_WHAT YOU NEED TO DO_
Look for the line that has "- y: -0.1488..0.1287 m" in the material below; please repeat it and every line after it, exactly, up to and including the line that has "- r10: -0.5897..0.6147", and nothing else.

_EXERCISE DATA_
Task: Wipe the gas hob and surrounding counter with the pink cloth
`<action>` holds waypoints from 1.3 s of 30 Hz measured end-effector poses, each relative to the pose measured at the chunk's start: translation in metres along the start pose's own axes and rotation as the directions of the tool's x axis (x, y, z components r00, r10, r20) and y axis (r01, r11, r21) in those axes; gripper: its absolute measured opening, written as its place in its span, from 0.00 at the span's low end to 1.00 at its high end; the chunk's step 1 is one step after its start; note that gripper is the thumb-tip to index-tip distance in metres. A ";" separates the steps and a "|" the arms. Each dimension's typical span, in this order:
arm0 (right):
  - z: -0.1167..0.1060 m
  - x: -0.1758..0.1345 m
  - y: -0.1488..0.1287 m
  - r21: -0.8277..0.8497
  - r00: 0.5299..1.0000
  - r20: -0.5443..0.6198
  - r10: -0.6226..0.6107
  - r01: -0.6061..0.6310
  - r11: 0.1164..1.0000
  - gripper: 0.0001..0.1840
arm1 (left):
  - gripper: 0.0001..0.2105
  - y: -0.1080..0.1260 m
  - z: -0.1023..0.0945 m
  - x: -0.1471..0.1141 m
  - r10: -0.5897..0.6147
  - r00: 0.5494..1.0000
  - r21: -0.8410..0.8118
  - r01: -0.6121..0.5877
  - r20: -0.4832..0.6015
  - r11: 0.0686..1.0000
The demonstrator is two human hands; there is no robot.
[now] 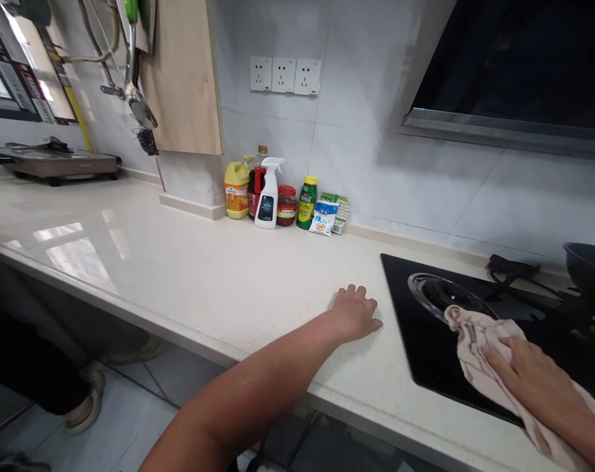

_OUTPUT_
  - y: -0.1488..0.1287 m
  - r21: -0.8277..0.8497
  - r00: 0.5299..1.0000
  - r20: -0.5443..0.6198
  - r10: -0.6226..0.6107
  - r01: -0.6061..0.6310
  - r11: 0.1164..1.0000
  - gripper: 0.0001..0.1840
arm1 (left):
  - gripper: 0.0001..0.2105
  - y: -0.1080..0.1260 m
  - z: -0.1023..0.0945 m
  - x: -0.1471..0.1141 m
  - r10: -0.5897..0.6147

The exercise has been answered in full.